Lumen Gentium : "A Clarification has yet to be Made"

Source: FSSPX News

Bishop Athanasius Schneider.

About Lumen Gentium, "a clarification has yet to be made”. This is the idea developed by Bishop Schneider, auxiliary bishop of Astana, in a document published on March 4, 2017. The prelate pleads in particular for “space for reflection” and a “mindset” that would allow the conciliar text on episcopal collegiality to be re-written in terms more consistent with the Tradition of the Church.

“Clarifications have yet to be made on the question of collegiality as outlined by the Constitution Lumen Gentium,” writes Bishop Athanasius Schneider, auxiliary bishop of Astana (Kazakhstan).

He explains that “in the post-conciliar theological literature, a new theory has emerged: that of two supreme subjects of power within the universal Church, a theory that has nothing to do with divine Revelation, whose source is in Sacred Scripture and the constant Tradition of the Church.” Bishop Schneider insists:

 

Such a theory goes against the divinely revealed structure of an  hierarchy existing in the visible body of this mystery, which is the Church.

This affirmation is reminiscent of the position held by the founder of the Priestly Society of St. Pius X, Archbishop Marcel Lefebvre (1905-1991).

In 1985, he offered a lucid analysis of the documents of Vatican II, the discussions of which he had participated in: “This is not a change for the better; this doctrine of double supremacy is contrary to the teaching and Magisterium of the Church. It is contrary to the definitions of Vatican Council I and to Pope Leo XIII's encyclical Satis Cognitum. The Pope alone has supreme power; he communicates it only to the degree he considers advisable, and only in exceptional circumstances. The pope alone has power of jurisdiction over the whole world,” Archbishop Lefebvre recalled in his Open Letter to Confused Catholics, published by Albin Michel editions and recently reissued by Clovis.

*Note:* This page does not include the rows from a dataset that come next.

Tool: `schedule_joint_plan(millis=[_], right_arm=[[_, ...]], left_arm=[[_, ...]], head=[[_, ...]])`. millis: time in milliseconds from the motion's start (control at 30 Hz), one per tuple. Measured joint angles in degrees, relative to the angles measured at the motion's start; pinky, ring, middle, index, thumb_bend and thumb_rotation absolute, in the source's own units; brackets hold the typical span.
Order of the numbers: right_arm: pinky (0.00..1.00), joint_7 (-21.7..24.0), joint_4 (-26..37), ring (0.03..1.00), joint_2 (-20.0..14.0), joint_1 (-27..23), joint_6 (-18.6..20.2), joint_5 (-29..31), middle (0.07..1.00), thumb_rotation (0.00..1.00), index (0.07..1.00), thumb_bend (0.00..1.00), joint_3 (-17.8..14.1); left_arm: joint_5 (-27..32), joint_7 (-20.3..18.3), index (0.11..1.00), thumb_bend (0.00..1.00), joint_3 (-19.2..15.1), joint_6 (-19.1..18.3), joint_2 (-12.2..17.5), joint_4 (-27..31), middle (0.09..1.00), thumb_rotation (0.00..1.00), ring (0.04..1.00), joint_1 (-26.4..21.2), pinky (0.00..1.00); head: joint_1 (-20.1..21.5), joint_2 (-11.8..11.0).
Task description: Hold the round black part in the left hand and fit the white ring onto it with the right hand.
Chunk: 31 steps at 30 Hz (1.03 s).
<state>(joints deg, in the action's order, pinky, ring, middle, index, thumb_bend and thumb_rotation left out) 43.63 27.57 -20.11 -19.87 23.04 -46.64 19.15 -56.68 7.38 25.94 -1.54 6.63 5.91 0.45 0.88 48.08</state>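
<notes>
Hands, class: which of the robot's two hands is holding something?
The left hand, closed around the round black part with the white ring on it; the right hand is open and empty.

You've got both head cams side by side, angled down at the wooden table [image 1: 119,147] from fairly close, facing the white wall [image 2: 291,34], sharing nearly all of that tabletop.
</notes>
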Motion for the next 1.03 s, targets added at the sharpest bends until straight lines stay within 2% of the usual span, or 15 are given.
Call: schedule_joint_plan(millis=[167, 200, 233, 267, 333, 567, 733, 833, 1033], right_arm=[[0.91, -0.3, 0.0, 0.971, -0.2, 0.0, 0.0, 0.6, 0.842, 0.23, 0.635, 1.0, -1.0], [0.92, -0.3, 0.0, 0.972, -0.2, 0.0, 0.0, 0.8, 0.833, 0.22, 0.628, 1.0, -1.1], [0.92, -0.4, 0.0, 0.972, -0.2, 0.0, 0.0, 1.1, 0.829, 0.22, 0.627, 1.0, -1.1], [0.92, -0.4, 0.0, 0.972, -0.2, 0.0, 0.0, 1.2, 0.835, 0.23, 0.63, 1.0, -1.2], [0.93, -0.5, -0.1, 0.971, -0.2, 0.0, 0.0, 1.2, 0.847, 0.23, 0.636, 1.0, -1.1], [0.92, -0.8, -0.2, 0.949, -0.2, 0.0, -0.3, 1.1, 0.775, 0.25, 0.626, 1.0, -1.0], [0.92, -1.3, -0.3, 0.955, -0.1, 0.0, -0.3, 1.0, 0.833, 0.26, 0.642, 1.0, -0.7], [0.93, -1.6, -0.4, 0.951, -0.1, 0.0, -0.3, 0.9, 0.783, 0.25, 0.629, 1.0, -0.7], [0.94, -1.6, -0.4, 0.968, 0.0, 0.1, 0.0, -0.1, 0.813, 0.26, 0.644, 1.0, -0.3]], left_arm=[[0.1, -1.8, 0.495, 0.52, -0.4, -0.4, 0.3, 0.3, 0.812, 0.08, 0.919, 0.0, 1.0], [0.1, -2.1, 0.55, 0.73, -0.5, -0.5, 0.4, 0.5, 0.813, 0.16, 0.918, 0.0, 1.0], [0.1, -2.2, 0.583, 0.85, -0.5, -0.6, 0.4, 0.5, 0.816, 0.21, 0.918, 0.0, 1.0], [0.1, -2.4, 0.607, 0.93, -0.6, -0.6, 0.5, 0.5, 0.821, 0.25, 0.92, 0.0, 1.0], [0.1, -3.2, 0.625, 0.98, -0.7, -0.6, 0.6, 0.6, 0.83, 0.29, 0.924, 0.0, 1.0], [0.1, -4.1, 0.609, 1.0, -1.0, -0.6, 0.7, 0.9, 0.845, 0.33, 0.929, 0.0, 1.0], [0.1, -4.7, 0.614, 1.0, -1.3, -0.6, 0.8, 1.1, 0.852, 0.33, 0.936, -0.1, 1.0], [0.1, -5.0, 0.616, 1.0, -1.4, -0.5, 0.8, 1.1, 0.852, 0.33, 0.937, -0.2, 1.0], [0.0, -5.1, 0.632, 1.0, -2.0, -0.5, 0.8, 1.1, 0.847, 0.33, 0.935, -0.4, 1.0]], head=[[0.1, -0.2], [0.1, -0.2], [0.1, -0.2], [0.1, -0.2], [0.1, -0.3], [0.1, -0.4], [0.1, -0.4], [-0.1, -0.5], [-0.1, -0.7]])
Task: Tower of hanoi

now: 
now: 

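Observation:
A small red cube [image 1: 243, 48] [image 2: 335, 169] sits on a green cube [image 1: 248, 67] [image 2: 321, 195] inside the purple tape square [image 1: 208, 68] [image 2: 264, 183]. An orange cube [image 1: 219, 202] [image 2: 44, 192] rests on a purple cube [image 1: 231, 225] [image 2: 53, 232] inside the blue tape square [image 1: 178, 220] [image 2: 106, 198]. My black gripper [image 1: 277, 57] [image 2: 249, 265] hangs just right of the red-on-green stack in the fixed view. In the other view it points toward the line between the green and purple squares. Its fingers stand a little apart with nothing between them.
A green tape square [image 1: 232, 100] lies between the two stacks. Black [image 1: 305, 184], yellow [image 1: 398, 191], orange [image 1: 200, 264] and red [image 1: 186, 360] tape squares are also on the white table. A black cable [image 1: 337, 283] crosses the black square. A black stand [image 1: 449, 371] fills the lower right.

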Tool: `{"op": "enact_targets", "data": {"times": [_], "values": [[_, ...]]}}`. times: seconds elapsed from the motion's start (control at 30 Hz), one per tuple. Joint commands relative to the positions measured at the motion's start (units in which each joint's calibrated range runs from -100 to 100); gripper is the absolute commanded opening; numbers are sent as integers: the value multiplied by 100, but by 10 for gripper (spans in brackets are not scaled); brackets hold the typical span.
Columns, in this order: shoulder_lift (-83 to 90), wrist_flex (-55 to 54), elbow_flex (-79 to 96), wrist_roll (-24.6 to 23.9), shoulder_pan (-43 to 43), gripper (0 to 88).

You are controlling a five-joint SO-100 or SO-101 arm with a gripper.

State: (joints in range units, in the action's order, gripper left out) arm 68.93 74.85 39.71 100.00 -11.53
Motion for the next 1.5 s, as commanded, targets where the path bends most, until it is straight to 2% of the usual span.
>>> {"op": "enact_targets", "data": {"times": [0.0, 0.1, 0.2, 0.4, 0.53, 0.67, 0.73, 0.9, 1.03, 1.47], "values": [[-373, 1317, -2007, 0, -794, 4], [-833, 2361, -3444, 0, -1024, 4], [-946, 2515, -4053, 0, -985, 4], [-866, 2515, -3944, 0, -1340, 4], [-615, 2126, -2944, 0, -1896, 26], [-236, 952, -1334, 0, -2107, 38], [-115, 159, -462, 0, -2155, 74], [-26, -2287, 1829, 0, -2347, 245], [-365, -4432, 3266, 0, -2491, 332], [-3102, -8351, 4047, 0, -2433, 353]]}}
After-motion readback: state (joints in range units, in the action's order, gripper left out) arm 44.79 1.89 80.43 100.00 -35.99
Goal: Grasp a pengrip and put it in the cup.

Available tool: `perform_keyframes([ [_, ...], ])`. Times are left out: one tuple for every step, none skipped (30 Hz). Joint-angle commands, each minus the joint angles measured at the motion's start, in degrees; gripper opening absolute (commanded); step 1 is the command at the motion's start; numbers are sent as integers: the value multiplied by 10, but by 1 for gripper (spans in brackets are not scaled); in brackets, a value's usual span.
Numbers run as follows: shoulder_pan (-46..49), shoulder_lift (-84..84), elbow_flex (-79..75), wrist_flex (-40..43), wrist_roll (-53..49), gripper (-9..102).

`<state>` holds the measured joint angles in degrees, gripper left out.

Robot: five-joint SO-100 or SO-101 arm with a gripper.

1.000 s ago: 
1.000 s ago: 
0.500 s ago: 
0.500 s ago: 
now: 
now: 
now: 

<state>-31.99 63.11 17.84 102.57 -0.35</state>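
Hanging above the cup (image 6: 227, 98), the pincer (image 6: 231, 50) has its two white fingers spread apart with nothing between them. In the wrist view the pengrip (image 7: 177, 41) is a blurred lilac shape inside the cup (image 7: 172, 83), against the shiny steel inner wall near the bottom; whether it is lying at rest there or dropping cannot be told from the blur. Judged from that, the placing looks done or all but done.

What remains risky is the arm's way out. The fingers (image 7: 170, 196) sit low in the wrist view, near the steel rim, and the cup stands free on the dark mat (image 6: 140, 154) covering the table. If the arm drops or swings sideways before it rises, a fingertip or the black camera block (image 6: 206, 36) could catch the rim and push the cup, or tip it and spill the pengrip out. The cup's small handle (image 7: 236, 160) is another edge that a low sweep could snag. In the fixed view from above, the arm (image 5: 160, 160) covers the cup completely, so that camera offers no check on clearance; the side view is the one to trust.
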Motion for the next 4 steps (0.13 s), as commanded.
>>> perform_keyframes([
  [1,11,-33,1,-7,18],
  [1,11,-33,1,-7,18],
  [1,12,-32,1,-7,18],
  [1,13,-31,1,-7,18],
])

For his part, Bishop Schneider declares that if “the pope can, extraordinarily, perform acts that are collegial properly speaking, by allowing the entire college of bishops to participate in his Petrine ministry – a ministry that is essentially personal, monarchical, and inalienable in the government of the universal Church – this can be done usually and traditionally only during the convocation of ecumenical councils.” During these councils, the prelate recalls, “the pope governs the Church collegially with the entire college of bishops: cum Petro. This is an extraordinary and exceptional way of governing the universal Church, a possible but not absolutely necessary way.”

To explain the nature of this power in the Catholic Church, Bishop Schneider writes that “the pope governs monarchically in a figurative sense, according to the meaning given by Christ that is not to be interpreted in the sense of an absolute monarchy or a political dictatorship. So the pope cannot say, in the words attributed to Louis XIV: 'The Church is me!'”

The auxiliary bishop of Astana does not ignore the difficulties presented by the Constitution Lumen Gentium, and begins by placing this text in its historical context: “After the First Vatican Council,” he recalls, “the theological relationship between the episcopate and the Successor of Peter still needed further study; it couldn’t be finished because the work was suspended.” The invasion of the Papal States by the Italian revolutionary troops in September 1870 put an end to the Conciliar Fathers’ work.

“Certainly”, the prelate continues, “the Vatican II Constitution Lumen Gentium tried to resolve the matter, and overall, this document gave us a valid and traditional doctrine on the episcopate.”

However, he points out, “in its attempt to explain the principle of episcopal collegiality in its relation to the pope, the text of Lumen Gentium contains certain formulations that still need to be explained and clarified on a doctrinal level, which, by the way, brought Pope Paul VI to publish the famous ‘Preliminary Explanatory Note’ (Nota Praevia).”

The Society of St. Pius X, in its founder’s footsteps, takes this analysis further, and considers that the above mentioned Nota Praevia, although it is the proof of a real intention to clarify things, does not sufficiently remove the ambiguities regarding the uniqueness of the subject of the supreme power in the Church, as defined by the First Vatican Council’s Constitution Pastor Aeternus. Bishop Schneider continues along these same lines when he says that “despite the publication of this note and of other texts by the Holy See on the subject, the teaching on episcopal collegiality in its relation with the pope lacks theological clarity”.

Lastly, allow us to point out the suggestions for concrete solutions offered by Bishop Schneider:

The teaching of Lumen Gentium on episcopal collegiality in its relation with the pope is in need of clarification and deeper theological reflection, in order to be more visibly in greater harmony with revealed truth and the constant tradition of the Church.

And further on:

To do so, it would be advisable to encourage and create a space and mindset conducive to a peaceful theological debate , after the example of the critical method chosen by St. Thomas Aquinas, doctor of the universal Church”.

Is not this one – out of so many others – of the fundamental demands of Archbishop Lefebvre, still being made today by the present Superior General of the Society of St. Pius X?